-- WORK INSTRUCTION --
This exercise asks for a copy of each line in the records below with the word "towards" in it.

-- DATA FOR PROCESSING --
■ ■ ■ ■

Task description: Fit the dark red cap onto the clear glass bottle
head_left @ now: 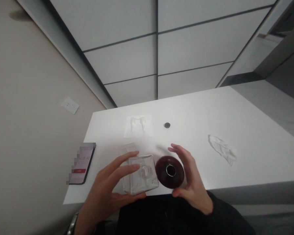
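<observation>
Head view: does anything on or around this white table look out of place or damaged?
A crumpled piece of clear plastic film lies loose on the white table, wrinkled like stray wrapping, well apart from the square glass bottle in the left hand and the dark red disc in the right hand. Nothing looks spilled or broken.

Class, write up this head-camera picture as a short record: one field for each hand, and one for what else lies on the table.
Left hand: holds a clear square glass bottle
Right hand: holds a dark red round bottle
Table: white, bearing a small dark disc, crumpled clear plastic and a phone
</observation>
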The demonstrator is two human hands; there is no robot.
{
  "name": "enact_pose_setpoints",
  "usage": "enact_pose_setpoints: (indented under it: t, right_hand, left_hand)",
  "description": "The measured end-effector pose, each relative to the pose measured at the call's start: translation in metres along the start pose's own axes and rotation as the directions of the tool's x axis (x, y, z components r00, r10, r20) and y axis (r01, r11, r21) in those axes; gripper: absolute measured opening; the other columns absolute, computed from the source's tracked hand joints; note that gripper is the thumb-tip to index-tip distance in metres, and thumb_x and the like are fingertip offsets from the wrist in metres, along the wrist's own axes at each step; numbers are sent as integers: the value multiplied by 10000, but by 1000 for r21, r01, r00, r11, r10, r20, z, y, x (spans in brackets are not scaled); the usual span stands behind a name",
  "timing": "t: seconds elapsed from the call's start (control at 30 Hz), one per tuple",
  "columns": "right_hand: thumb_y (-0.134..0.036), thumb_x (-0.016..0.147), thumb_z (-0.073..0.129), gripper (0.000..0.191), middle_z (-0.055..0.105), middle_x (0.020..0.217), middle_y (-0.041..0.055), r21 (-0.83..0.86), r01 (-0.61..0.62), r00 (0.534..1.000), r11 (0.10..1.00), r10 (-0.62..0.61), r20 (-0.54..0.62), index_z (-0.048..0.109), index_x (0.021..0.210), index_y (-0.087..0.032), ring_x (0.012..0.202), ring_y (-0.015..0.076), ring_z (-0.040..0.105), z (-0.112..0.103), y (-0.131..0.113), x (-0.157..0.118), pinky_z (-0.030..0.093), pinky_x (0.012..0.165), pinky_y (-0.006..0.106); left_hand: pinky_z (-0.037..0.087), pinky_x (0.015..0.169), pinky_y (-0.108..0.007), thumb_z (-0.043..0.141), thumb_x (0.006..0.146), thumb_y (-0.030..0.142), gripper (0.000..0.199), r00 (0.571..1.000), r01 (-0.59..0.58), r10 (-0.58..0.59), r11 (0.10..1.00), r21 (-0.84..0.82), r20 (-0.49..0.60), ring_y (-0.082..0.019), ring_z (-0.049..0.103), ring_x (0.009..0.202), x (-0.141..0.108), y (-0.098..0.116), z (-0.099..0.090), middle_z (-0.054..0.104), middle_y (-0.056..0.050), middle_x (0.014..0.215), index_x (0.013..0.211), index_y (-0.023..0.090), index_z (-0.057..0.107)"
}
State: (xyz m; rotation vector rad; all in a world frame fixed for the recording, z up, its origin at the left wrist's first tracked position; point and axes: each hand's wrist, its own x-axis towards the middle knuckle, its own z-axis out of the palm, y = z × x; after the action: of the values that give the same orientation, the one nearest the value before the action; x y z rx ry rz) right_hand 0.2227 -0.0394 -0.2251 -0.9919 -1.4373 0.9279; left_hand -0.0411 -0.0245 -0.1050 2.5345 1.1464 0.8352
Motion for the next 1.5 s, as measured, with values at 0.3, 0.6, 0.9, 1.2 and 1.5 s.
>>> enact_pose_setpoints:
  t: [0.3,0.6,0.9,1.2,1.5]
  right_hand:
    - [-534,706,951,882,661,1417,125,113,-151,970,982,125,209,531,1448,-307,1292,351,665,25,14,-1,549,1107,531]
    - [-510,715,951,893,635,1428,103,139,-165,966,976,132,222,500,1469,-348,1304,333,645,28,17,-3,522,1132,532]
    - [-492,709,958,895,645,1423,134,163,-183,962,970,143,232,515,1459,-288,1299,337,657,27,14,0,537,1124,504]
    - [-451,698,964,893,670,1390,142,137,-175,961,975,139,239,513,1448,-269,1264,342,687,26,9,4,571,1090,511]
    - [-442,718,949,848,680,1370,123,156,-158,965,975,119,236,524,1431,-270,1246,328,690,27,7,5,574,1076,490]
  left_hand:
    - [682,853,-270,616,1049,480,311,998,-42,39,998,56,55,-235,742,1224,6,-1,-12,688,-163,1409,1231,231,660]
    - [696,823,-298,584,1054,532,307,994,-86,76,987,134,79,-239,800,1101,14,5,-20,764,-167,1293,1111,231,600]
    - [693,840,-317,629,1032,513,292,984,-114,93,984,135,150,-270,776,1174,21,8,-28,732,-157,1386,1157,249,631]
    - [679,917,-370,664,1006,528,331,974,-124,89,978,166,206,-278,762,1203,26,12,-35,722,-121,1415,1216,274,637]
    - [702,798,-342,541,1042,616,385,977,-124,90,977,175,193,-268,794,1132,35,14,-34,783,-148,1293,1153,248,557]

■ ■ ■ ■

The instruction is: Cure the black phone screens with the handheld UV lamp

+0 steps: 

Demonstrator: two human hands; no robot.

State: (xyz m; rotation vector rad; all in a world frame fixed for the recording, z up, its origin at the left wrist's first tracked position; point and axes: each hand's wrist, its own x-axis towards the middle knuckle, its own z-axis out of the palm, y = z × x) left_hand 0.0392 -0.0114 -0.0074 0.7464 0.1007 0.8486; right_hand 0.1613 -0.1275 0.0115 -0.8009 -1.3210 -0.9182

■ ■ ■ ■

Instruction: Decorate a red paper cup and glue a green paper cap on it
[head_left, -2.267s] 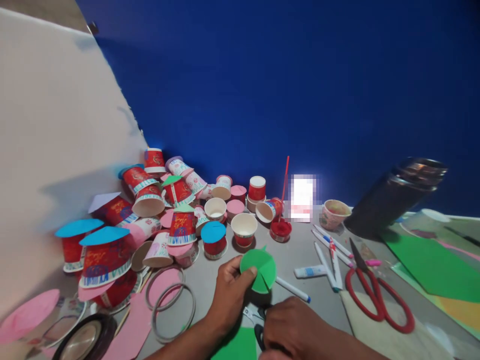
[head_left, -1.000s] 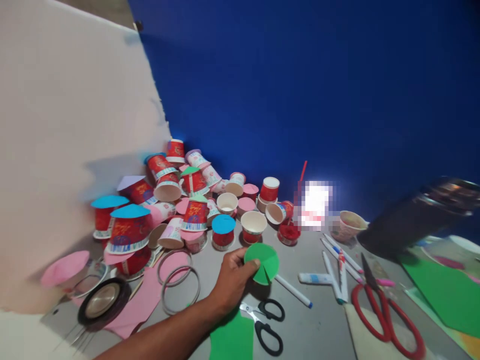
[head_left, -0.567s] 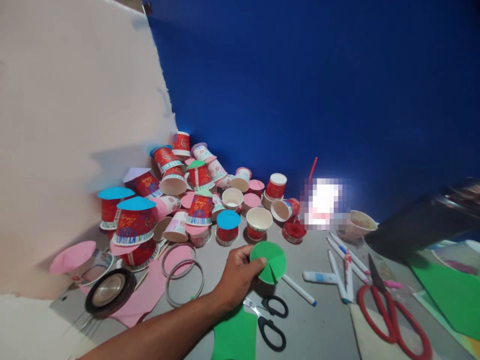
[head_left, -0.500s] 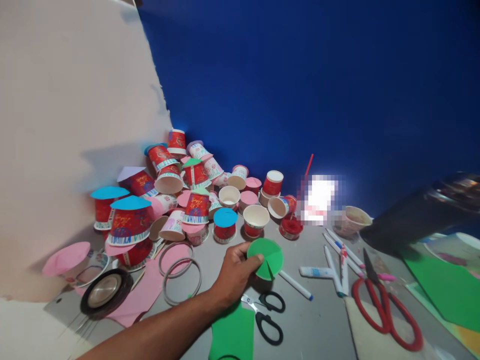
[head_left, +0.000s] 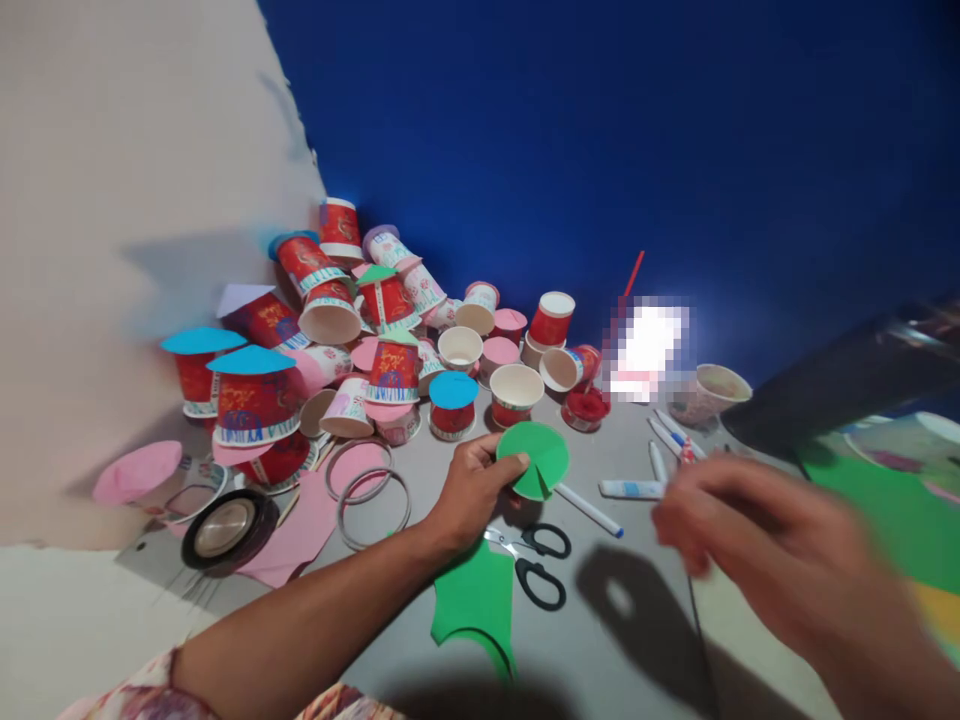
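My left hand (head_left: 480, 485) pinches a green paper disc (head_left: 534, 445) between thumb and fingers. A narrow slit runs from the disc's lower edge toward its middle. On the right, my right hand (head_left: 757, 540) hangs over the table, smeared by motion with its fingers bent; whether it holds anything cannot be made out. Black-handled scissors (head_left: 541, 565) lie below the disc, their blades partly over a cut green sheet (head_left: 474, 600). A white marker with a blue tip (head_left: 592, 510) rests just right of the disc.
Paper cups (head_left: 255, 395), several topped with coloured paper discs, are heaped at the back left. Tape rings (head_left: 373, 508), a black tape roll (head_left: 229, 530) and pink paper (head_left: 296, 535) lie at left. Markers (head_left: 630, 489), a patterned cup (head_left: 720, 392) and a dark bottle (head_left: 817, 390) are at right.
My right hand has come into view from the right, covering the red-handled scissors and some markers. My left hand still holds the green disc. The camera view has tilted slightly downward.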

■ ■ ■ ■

-- SOLUTION FOR THIS TASK --
State: (xyz m; rotation vector rad; all in a world frame fixed for the recording, z up, its origin at the left wrist's first tracked position; point and axes: each hand's wrist, its own x-axis towards the middle knuckle, its own z-axis out of the palm, y = z × x; after the action: of the values that give the same orientation, the one nearest the value before the action; x y z rx ry rz) right_hand 0.2227 -0.0394 -0.2251 -0.9919 -1.4373 0.9279; left_hand -0.0411 -0.0245 -0.1050 2.5345 1.1464 0.8352
State: (xyz m; rotation vector rad; all in a world frame fixed for the recording, z up, its origin at the left wrist's first tracked position; point and axes: each hand's wrist, its own x-axis towards the middle knuckle, its own z-axis out of the palm, y = z × x) left_hand 0.0392 -0.0114 -0.0074 0.7464 0.1007 0.8486; right_hand 0.1613 -0.1275 0.0115 -0.8009 -1.3210 -0.9182

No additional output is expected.